El Cadillac pegó un salto hacia delante. No se veía por los alrededores nada más que el coche negro y al hombre corriendo. Se vislumbraba el muro alto y gris de la cárcel y, al otro lado de la calle, las sórdidas casitas permanecían cerradas y mudas, con sus ventanas cegadas por visillos y cortinas.

Kelp iba haciendo eses por la calzada, totalmente distraído por su confusión respecto a los botones de las ventanillas. El cristal de la ventanilla trasera izquierda bajó y Kelp volvió a gritar el nombre de Dortmunder, pero Dortmunder aún no podía oírlo. Sus dedos encontraron otro botón, apretó, y el cristal de la ventanilla trasera derecha subió de nuevo.

El Cadillac alcanzó el bordillo dando tumbos, los neumáticos se cruzaron de través en el espacio poblado de hierbajos entre el bordillo y la acera, y entonces el coche de Kelp se dirigió directamente hacia Dortmunder, quien se volvió y, apoyándose de espaldas contra la pared, levantó los brazos y se puso a gritar como una plañidera en un entierro.

En el último momento, Kelp pisó el freno. Era un freno potente y lo apretó a fondo, y el Cadillac se detuvo en seco, lanzando a Kelp contra el volante.

Dortmunder tendió una mano temblorosa y la apoyó en el tembloroso capó.

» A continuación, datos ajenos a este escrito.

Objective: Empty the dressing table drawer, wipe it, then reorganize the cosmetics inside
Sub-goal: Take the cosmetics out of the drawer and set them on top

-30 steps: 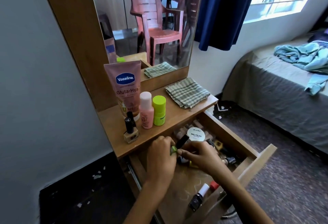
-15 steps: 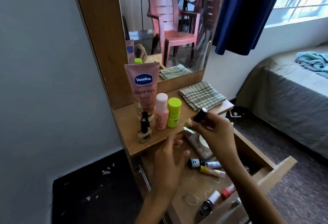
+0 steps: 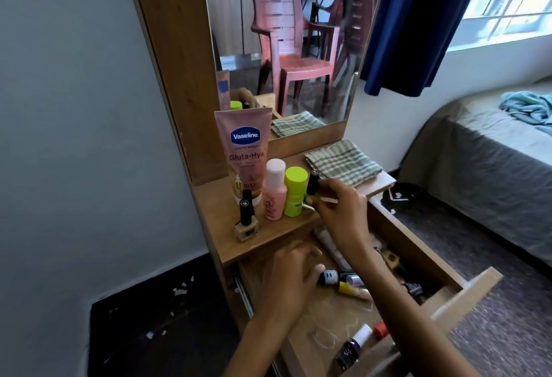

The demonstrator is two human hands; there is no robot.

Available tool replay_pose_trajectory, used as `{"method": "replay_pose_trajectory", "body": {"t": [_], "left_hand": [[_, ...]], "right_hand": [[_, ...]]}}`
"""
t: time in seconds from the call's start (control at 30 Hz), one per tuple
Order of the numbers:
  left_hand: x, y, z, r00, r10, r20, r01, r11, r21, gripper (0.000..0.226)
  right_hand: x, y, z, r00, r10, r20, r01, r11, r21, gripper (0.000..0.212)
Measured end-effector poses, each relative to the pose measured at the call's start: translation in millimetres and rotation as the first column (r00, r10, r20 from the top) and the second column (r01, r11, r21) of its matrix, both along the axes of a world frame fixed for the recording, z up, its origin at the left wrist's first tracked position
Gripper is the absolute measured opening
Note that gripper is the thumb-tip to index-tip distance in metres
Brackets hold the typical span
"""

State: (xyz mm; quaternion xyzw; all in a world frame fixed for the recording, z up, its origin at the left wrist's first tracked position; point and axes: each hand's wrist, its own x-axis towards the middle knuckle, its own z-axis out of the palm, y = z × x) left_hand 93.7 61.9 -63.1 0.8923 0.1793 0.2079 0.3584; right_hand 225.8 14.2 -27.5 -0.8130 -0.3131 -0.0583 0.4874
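Note:
The wooden drawer [image 3: 418,245] stands pulled out, with several small cosmetics lying in it, among them a dark nail polish bottle [image 3: 352,346] near the front. My right hand [image 3: 337,206] is shut on a green nail polish bottle with a black cap [image 3: 312,187], just above the tabletop [image 3: 286,224] beside the lime bottle [image 3: 295,191]. My left hand [image 3: 291,278] hovers over the drawer's left part, fingers bent, holding nothing. A Vaseline tube [image 3: 243,149], a pink bottle [image 3: 274,193] and a beige nail polish [image 3: 246,221] stand on the top.
A folded checked cloth [image 3: 343,164] lies on the right of the tabletop below the mirror [image 3: 292,48]. A bed [image 3: 493,155] stands to the right, a blue curtain [image 3: 418,24] hangs by the window, and a grey wall [image 3: 74,137] is on the left.
My right hand lifted the green nail polish out of the drawer and carried it up to the tabletop beside the lime bottle. My left hand stayed low over the drawer.

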Motion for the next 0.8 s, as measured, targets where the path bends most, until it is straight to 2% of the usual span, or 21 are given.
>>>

Kelp intentó salir del coche, pero con el nerviosismo apretó otro botón, justamente el que bloqueaba de forma automática las cuatro puertas.

—¡Malditos médicos! —bramó Kelp, apretando todos los botones que veía, y por fin saltó del coche como un submarinista que huyera de un pulpo.

Dortmunder seguía inmóvil contra la pared, levemente inclinado hacia delante, apoyándose con una mano en el capó. Estaba gris, y su palidez no era exclusivamente carcelaria.

Kelp se le acercó.

—¿De qué huyes, Dortmunder? —preguntó—. Soy yo, tu viejo compañero, Kelp.

Levantó la mano. Dortmunder le dio un puñetazo en el ojo.